Clubmarket's suppliers will not sign a creditors' arrangement unless the owners agree both to repay all the money they withdrew from the supermarket chain in the two years prior to its collapse and to forgo repayment of a loan that they made to the chain, the suppliers said yesterday.
The demands were posed in a letter sent to Clubmarket's trustees, accountant Gabriel Trabelsi and attorney Shlomo Ness, in advance of today's hearing in the Tel Aviv District Court. The letter was signed by attorneys representing some 75 Clubmarket suppliers, who are owed about NIS 300 million.
At today's hearing, the trustees plan to ask the court to approve a purchase offer by rival supermarket chain Supersol. But the suppliers argue that the sale cannot be approved unless a creditors' arrangement is signed as well.
The suppliers are also demanding that any arrangement accord them equal treatment with the banks, even though the banks, as secured creditors, would normally have priority. The suppliers base this demand on the fact that Clubmarket's debts to suppliers at the time of its collapse were about double its debts to the banks.
If all of their terms are accepted, the suppliers said, they would recover about 75 percent of what they are owed.
Meanwhile, Supersol and Clubmarket's trustees yesterday finalized the terms of a sale agreement under which Supersol would purchase the rival chain as is. Supersol has offered NIS 825.5 million for 100 percent of Clubmarket's shares.
According to the agreement, Clubmarket will be sold debt-free, and the purchase price will go to the trustees to be used in repaying the chain's creditors. The trustees can decide whether they want the entire sum in cash or whether 10 percent will be in Supersol shares. Supersol will also purchase Clubmarket's entire inventory at cost.
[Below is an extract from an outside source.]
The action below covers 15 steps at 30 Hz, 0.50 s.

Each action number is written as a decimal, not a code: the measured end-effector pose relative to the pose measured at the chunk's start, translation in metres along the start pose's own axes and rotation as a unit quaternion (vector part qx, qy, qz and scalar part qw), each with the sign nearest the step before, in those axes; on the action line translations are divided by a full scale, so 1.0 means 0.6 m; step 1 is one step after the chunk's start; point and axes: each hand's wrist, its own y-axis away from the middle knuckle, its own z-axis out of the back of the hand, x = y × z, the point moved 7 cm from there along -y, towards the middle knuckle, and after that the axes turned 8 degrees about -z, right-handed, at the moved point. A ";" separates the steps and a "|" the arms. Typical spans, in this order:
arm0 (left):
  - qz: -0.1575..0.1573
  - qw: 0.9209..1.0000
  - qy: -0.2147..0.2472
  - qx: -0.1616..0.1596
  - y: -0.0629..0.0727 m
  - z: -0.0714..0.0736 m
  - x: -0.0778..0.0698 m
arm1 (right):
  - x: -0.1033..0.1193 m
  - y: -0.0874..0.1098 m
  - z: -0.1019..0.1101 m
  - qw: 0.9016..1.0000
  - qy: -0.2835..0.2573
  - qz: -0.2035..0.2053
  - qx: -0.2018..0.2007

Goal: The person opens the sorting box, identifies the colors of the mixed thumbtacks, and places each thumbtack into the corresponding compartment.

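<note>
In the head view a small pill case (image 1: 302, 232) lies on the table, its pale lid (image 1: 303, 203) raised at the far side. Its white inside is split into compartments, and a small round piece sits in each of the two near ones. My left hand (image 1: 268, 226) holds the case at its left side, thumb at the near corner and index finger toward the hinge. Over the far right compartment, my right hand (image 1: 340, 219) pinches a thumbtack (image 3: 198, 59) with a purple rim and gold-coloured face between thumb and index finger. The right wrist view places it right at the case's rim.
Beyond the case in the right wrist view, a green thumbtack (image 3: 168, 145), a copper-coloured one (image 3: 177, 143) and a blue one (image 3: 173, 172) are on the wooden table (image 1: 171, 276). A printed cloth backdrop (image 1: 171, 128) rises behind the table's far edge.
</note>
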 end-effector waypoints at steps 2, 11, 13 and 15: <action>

The agreement requires the trustees to terminate all of Clubmarket's employees and pay them whatever they are legally owed by September 1. Supersol will then hire any of the former employees who so desire, according to the terms of the collective agreement in force at existing Supersol stores.
The trustees will continue to supervise Clubmarket until it leaves court protection, which may not happen for several months. During this time, Clubmarket's accounts will be kept separately from those of Supersol, and Supersol will bear the costs of this dual accounting system.
Finally, should Clubmarket fail to meet the necessary conditions for sale as a going concern, such as an approved creditors' arrangement, Supersol will buy the chain's assets for NIS 790.5 million minus whatever taxes and fees it incurs as a result of the change in the sale terms.
The agreement still needs the consent of Antitrust Commissioner Dror Strum, who met yesterday with Supersol's chairman, Avraham Bigger, to discuss the matter. Strum reiterated that while he would prefer a different buyer, if the choice is between the Supersol deal and Clubmarket's liquidation, he would approve the sale subject to certain restrictions.
Sources acquainted with the content of the conversation said that Strum told Bigger that Supersol would have to sell off some of its stores in order to preserve competition in localities where the merger would otherwise turn it into a monopoly. However, they added, the commissioner will not demand a massive sell-off of existing stores, and he is also prepared to finalize the list of stores to be sold in consultation with Supersol. The sources said that Strum will meet today with Supersol executives to begin drafting this list.